- **WHAT YOU NEED TO DO**
Pull each line containing "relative" out of the data and copy it.

#### AVAILABLE DATA ####

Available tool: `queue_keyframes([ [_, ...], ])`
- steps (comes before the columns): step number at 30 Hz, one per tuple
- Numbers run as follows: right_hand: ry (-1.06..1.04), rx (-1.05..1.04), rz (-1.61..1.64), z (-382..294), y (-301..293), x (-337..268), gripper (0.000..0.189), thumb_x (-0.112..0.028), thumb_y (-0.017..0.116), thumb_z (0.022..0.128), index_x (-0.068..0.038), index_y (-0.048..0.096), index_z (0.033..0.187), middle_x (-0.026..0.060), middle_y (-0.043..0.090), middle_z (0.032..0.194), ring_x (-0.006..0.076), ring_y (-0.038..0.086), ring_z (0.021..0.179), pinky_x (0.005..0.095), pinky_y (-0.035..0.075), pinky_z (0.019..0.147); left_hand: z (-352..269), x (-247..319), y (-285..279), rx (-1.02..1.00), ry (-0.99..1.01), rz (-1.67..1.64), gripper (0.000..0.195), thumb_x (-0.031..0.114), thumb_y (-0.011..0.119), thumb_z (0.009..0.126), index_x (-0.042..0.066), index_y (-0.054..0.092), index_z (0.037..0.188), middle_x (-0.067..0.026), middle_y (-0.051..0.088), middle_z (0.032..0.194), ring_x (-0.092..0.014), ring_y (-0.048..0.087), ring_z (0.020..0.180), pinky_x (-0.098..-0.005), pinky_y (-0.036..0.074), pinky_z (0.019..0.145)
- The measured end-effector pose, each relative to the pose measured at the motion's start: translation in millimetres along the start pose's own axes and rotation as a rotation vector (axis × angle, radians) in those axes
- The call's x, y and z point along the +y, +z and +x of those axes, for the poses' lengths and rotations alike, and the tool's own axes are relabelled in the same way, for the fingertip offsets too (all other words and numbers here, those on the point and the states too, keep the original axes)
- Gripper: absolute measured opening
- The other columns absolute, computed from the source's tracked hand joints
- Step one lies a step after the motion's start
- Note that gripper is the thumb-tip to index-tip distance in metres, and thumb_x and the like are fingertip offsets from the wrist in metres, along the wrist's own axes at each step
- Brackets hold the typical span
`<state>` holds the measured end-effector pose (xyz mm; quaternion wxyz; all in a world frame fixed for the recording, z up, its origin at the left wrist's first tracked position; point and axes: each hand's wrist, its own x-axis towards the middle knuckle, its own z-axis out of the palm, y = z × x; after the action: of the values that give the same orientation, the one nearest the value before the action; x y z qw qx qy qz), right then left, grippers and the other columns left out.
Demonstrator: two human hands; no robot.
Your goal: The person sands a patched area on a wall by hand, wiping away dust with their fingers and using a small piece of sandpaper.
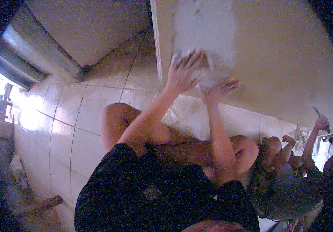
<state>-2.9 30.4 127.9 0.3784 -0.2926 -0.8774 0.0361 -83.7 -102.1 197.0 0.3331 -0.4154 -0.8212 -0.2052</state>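
Both my hands are raised in front of a wall with a pale plaster patch [204,26]. My left hand [183,72] has its fingers spread over the lower part of the patch. Lower and to the right, my right hand [220,88] has its fingers stretched out and thumb apart, blurred by motion. Whitish residue shows on the fingers. Between the hands is a blurred grey-white area with a brown spot; whether it is wall or a loose piece, I cannot tell. Neither hand plainly holds anything, and contact with the wall is unclear.
Dusty white debris [181,113] covers the tiled floor [91,116] by my crossed legs. A co-worker sits close at right, one hand [321,123] raised with a putty knife [316,111] near the wall. A wooden piece [47,203] lies lower left; a door frame [53,43] stands upper left.
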Motion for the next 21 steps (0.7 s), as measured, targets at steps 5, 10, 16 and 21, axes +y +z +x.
queue_keyframes([
  [5, -0.08, -0.188, -0.183, -12, -2, -21, 0.138, -0.061, 0.073, 0.049, 0.018, -0.007, 0.129, 0.0429, -0.009, 0.133, 0.0581, -0.012, 0.123, 0.0634, -0.005, 0.1, 12, -17, -17, 0.205, -0.06, 0.118, 0.067, 0.05, 0.05, 0.079, 0.018, 0.033, 0.136, 0.0024, 0.026, 0.143, -0.017, 0.027, 0.129, -0.0514, 0.016, 0.104],
  [10, 0.057, 0.013, 0.137, -4, -2, -13, 0.137, -0.061, 0.072, 0.051, 0.018, -0.007, 0.129, 0.0438, -0.004, 0.133, 0.0596, -0.01, 0.123, 0.064, -0.005, 0.099, -72, -30, 44, -0.261, 0.133, 0.18, 0.067, 0.049, 0.05, 0.079, 0.02, 0.032, 0.136, 0.0045, 0.026, 0.143, -0.015, 0.026, 0.129, -0.0459, 0.016, 0.106],
  [16, -0.106, -0.072, -0.094, -7, -5, -6, 0.137, -0.052, 0.077, 0.05, 0.017, -0.011, 0.129, 0.0454, -0.004, 0.132, 0.0582, -0.009, 0.124, 0.0619, -0.004, 0.101, -4, -15, -15, -0.046, 0.025, 0.166, 0.061, 0.048, 0.047, 0.082, 0.021, 0.034, 0.135, 0.0038, 0.03, 0.141, -0.016, 0.028, 0.128, -0.0413, 0.017, 0.105],
  [21, -0.076, -0.051, -0.003, -6, -1, -8, 0.136, -0.049, 0.078, 0.051, 0.016, -0.013, 0.129, 0.0436, -0.008, 0.133, 0.057, -0.011, 0.124, 0.0611, -0.004, 0.101, -39, -33, 13, -0.087, 0.033, 0.275, 0.061, 0.047, 0.045, 0.084, 0.019, 0.032, 0.136, 0.004, 0.029, 0.142, -0.015, 0.028, 0.129, -0.0364, 0.018, 0.106],
])
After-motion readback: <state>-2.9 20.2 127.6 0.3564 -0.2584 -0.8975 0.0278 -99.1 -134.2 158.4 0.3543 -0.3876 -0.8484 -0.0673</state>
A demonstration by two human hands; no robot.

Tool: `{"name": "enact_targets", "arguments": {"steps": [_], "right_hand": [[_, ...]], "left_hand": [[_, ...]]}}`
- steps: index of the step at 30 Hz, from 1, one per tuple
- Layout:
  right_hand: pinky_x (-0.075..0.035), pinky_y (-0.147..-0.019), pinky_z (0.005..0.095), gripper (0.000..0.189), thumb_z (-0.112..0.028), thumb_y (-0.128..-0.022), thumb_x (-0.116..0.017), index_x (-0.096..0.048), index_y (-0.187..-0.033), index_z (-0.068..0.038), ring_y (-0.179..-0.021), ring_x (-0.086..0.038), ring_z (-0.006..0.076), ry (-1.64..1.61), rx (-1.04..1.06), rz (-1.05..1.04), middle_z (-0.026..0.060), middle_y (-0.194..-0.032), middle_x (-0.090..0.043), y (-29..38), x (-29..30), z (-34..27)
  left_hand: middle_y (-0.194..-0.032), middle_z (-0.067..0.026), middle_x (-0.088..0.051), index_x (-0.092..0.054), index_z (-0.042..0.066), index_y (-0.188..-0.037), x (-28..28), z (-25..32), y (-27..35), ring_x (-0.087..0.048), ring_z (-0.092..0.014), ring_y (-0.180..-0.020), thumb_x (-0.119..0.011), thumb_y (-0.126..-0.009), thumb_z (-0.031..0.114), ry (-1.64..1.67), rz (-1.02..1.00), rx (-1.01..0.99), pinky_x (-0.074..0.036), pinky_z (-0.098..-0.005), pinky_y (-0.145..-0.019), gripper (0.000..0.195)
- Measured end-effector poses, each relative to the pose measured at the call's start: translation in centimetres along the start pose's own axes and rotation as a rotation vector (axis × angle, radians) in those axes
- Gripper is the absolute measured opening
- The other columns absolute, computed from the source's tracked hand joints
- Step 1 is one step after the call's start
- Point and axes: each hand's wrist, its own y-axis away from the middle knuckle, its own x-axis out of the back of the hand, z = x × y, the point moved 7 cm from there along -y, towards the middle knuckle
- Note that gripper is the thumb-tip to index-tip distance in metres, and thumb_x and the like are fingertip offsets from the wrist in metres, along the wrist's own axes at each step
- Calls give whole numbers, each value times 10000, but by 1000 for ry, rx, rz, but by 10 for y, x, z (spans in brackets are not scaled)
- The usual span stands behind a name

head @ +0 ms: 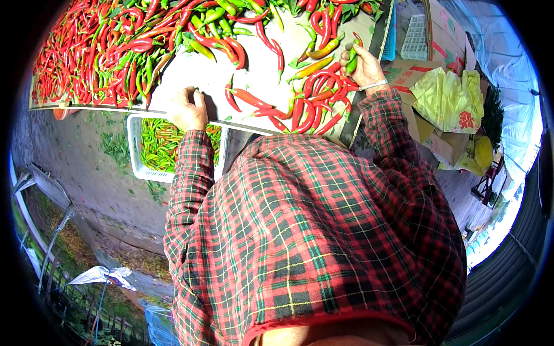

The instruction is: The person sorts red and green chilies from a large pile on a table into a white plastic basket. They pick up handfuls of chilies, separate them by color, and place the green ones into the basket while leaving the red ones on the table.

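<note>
My right hand (367,67), with a pale band at the wrist, holds a green chili pepper (351,60) and a reddish one above the right part of the table (173,82). My left hand (189,108) is over the table's near edge with its fingers curled; whether anything is in them cannot be told. Between the hands lie loose red chili peppers (249,98), and a cluster of curved red ones (308,114) is just below my right hand. Yellow-green peppers (312,68) lie left of that hand. A large heap of red peppers (91,65) covers the table's left side.
Below the table at the left stands a white plastic crate (135,149) of green peppers. Right of the table are a pale crate (414,39), cardboard boxes (446,30) and a yellow plastic bag (450,99). Leaves (114,147) are scattered on the ground.
</note>
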Motion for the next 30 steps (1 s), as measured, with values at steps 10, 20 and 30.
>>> {"name": "enact_targets", "arguments": {"steps": [10,20,30], "right_hand": [[-528,-618,384,220,-125,-800,-595,-635,-1000,-41,-678,-644,265,1451,355,288,148,-798,-653,-84,-68,-13],[-506,-786,467,263,-74,-804,-562,-597,-1065,-70,-899,-631,369,2257,277,299,210,-914,-645,-101,-85,4],[-501,-814,450,278,-126,-760,-640,-599,-1034,-96,-920,-600,377,2217,473,198,183,-967,-589,-82,-85,5]], "left_hand": [[-865,-69,-663,-687,110,-862,1,0,2,-600,-266,-856,-671,-757,205,5,12,-12,-466,-390,-801,143],[-842,-45,-664,-691,127,-851,2,-3,3,-603,-243,-846,-675,-759,225,2,38,-6,-471,-385,-788,136],[-851,-42,-666,-693,134,-853,-1,-4,2,-601,-247,-859,-673,-758,230,-14,27,-15,-463,-383,-801,137]]}}
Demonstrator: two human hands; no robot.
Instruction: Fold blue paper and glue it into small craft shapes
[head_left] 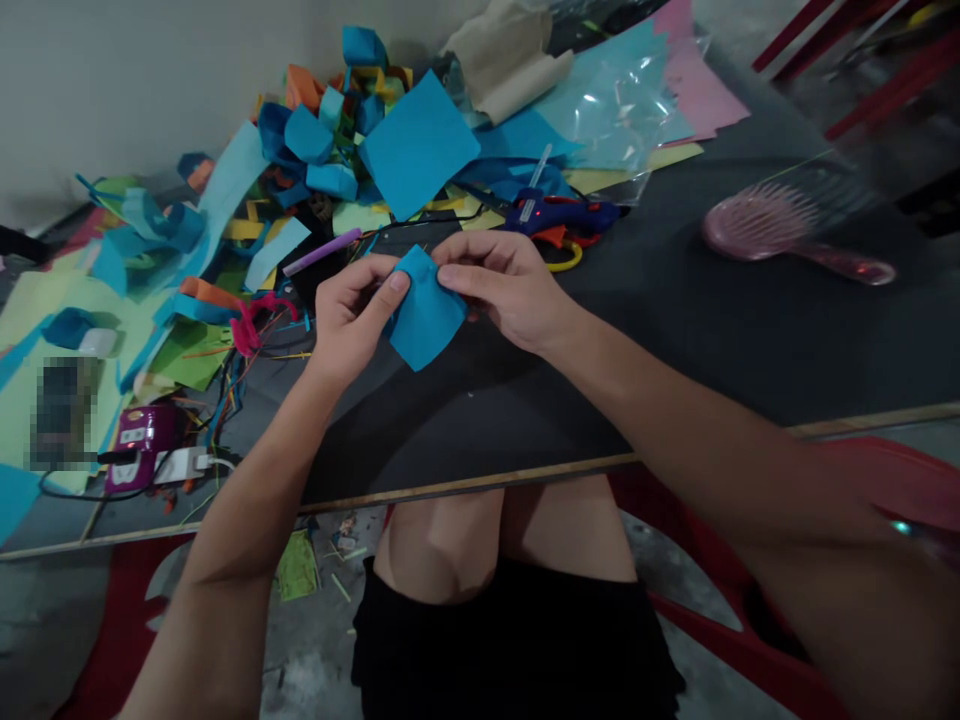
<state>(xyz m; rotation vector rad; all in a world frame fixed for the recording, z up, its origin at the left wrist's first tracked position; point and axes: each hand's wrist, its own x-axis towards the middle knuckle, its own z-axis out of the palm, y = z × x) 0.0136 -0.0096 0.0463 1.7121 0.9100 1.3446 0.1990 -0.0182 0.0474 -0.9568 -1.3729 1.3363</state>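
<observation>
A small blue paper square (426, 322) hangs with one corner down, held above the dark table. My left hand (355, 318) pinches its left edge between thumb and fingers. On the right side, near the upper corner, my right hand (508, 285) grips it with thumb and index finger; its other fingers curl behind. Just beyond my hands lie a purple stick (322, 251), a blue glue gun (559, 214) and scissors with a yellow handle (567, 257). A larger blue sheet (420, 147) rests on the pile behind.
Folded paper pieces (307, 135) heap at the back left. A pink hairbrush (765, 225) lies right, near a clear plastic bag (622, 105). A purple power strip (142, 440) with cables sits left. The table's front edge (450, 487) runs below my hands.
</observation>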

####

- **PROBLEM SOLUTION**
- The measured end-effector pose, each relative to the pose measured at the motion's start: translation in millimetres along the start pose's own axes and rotation as a rotation vector (axis × angle, radians) in those axes
- Measured end-effector poses, each relative to the pose measured at the call's start: translation in centimetres along the start pose's own axes and rotation as a rotation vector (axis × angle, radians) in those axes

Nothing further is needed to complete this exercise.